— TASK GOAL —
The answer must repeat each line of the material exactly.
───── PROVIDED DATA ─────
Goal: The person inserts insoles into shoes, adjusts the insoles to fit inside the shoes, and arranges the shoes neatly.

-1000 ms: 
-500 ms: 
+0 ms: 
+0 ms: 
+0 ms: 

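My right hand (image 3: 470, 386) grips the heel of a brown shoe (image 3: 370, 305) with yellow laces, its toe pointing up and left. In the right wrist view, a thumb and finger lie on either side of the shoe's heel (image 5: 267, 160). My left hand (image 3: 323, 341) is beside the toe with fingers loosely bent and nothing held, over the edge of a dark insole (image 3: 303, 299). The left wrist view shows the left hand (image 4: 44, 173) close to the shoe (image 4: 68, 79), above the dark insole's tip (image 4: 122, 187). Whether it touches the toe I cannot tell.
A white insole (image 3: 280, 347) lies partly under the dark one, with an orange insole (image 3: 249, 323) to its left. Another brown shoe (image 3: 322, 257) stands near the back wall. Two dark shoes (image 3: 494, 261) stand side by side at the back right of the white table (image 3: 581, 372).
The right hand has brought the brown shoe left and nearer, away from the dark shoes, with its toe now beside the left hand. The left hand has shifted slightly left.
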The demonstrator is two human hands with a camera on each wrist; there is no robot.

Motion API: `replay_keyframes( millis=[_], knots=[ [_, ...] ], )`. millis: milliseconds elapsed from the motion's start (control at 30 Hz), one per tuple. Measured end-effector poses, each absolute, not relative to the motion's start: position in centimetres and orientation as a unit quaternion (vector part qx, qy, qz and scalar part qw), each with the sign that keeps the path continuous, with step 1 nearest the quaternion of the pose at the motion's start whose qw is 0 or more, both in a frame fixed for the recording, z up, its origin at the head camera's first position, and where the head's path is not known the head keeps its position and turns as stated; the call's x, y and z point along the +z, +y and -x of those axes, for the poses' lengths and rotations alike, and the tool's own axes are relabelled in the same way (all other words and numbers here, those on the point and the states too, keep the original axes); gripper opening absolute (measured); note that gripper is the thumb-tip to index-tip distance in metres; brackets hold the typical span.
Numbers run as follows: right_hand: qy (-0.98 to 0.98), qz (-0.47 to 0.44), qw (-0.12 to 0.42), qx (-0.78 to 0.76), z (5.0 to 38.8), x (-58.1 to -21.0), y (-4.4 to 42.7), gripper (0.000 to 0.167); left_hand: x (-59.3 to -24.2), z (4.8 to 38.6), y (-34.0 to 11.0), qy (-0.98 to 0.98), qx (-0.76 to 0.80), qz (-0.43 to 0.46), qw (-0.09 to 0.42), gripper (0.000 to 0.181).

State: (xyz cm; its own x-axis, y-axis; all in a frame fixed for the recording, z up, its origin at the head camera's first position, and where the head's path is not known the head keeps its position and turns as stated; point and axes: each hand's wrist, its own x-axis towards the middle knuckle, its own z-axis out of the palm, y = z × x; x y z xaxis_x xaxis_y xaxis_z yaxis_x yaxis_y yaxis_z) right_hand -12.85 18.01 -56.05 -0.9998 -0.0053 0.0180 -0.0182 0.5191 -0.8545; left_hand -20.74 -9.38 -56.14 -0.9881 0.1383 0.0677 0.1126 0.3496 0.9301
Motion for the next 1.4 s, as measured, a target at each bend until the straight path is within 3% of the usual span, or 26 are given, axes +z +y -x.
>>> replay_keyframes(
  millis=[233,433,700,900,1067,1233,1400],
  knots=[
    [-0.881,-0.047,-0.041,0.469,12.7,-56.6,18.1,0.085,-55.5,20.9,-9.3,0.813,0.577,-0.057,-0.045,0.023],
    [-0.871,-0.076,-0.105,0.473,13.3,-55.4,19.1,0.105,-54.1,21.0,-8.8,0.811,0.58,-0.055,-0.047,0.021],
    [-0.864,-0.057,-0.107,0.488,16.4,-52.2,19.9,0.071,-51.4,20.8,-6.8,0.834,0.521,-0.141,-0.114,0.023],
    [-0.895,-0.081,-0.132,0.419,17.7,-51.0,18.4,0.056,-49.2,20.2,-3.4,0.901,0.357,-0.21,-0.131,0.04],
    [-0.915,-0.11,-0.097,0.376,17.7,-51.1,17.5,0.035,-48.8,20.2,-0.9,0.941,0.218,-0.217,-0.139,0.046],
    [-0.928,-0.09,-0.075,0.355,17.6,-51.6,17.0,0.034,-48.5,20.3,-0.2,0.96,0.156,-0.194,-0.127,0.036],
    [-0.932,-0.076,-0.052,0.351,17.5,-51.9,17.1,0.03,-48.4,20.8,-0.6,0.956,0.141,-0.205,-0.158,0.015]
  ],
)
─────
— EXERCISE ANSWER —
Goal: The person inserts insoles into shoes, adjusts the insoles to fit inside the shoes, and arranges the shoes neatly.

-1000 ms: 
-500 ms: 
+0 ms: 
+0 ms: 
+0 ms: 

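My right hand (image 3: 470, 386) grips the heel of a brown shoe (image 3: 370, 305) with yellow laces, its toe pointing up and left. In the right wrist view, a thumb and finger lie on either side of the shoe's heel (image 5: 267, 160). My left hand (image 3: 323, 341) is beside the toe with fingers loosely bent and nothing held, over the edge of a dark insole (image 3: 303, 299). The left wrist view shows the left hand (image 4: 44, 173) close to the shoe (image 4: 68, 79), above the dark insole's tip (image 4: 122, 187). Whether it touches the toe I cannot tell.
A white insole (image 3: 280, 347) lies partly under the dark one, with an orange insole (image 3: 249, 323) to its left. Another brown shoe (image 3: 322, 257) stands near the back wall. Two dark shoes (image 3: 494, 261) stand side by side at the back right of the white table (image 3: 581, 372).
The right hand has brought the brown shoe left and nearer, away from the dark shoes, with its toe now beside the left hand. The left hand has shifted slightly left.
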The demonstrator is two human hands with a camera on each wrist; there is no robot.

Motion API: `replay_keyframes( millis=[_], knots=[ [_, ...] ], )`. millis: milliseconds elapsed from the motion's start (control at 30 Hz), one per tuple. Measured end-effector poses, each absolute, not relative to the motion's start: position in centimetres and orientation as a unit quaternion (vector part qx, qy, qz and scalar part qw), each with the sign that keeps the path continuous, with step 1 nearest the quaternion of the pose at the motion's start whose qw is 0 or more, both in a frame fixed for the recording, z up, its origin at the head camera's first position, and where the head's path is not known the head keeps its position and turns as stated; the call's x, y and z point along the +z, +y and -x of those axes, for the poses' lengths and rotations alike, and the tool's own axes are relabelled in the same way (all other words and numbers here, those on the point and the states too, keep the original axes); gripper opening absolute (measured); note that gripper is the thumb-tip to index-tip distance in metres; brackets hold the typical span.
Numbers run as follows: right_hand: qy (-0.98 to 0.98), qz (-0.47 to 0.44), qw (-0.12 to 0.42), qx (-0.78 to 0.76), z (5.0 to 38.8), x (-58.1 to -21.0), y (-4.4 to 42.7), gripper (0.000 to 0.167); left_hand: x (-59.3 to -24.2), z (4.8 to 38.6), y (-34.0 to 11.0), qy (-0.98 to 0.98), qx (-0.76 to 0.80), qz (-0.43 to 0.46), qw (-0.09 to 0.42), gripper (0.000 to 0.181).

State: (xyz cm; its own x-axis, y-axis; all in a frame fixed for the recording, z up, its origin at the head camera's first position, and where the head's path is not known the head keeps its position and turns as stated; point and axes: each hand's wrist, its own x-axis towards the middle knuckle, its own z-axis out of the palm, y = z × x; x y z xaxis_x xaxis_y xaxis_z yaxis_x yaxis_y yaxis_z) right_hand -12.85 18.01 -56.05 -0.9998 -0.0053 0.0180 -0.0182 0.5191 -0.8545; left_hand -20.74 -9.38 -56.14 -0.9881 0.1383 0.0677 0.1126 0.3496 0.9301
Motion for the next 1.4 s, as measured, a target at each bend until the straight path is within 3% of the usual span, or 26 are given, axes +z +y -x.
>>> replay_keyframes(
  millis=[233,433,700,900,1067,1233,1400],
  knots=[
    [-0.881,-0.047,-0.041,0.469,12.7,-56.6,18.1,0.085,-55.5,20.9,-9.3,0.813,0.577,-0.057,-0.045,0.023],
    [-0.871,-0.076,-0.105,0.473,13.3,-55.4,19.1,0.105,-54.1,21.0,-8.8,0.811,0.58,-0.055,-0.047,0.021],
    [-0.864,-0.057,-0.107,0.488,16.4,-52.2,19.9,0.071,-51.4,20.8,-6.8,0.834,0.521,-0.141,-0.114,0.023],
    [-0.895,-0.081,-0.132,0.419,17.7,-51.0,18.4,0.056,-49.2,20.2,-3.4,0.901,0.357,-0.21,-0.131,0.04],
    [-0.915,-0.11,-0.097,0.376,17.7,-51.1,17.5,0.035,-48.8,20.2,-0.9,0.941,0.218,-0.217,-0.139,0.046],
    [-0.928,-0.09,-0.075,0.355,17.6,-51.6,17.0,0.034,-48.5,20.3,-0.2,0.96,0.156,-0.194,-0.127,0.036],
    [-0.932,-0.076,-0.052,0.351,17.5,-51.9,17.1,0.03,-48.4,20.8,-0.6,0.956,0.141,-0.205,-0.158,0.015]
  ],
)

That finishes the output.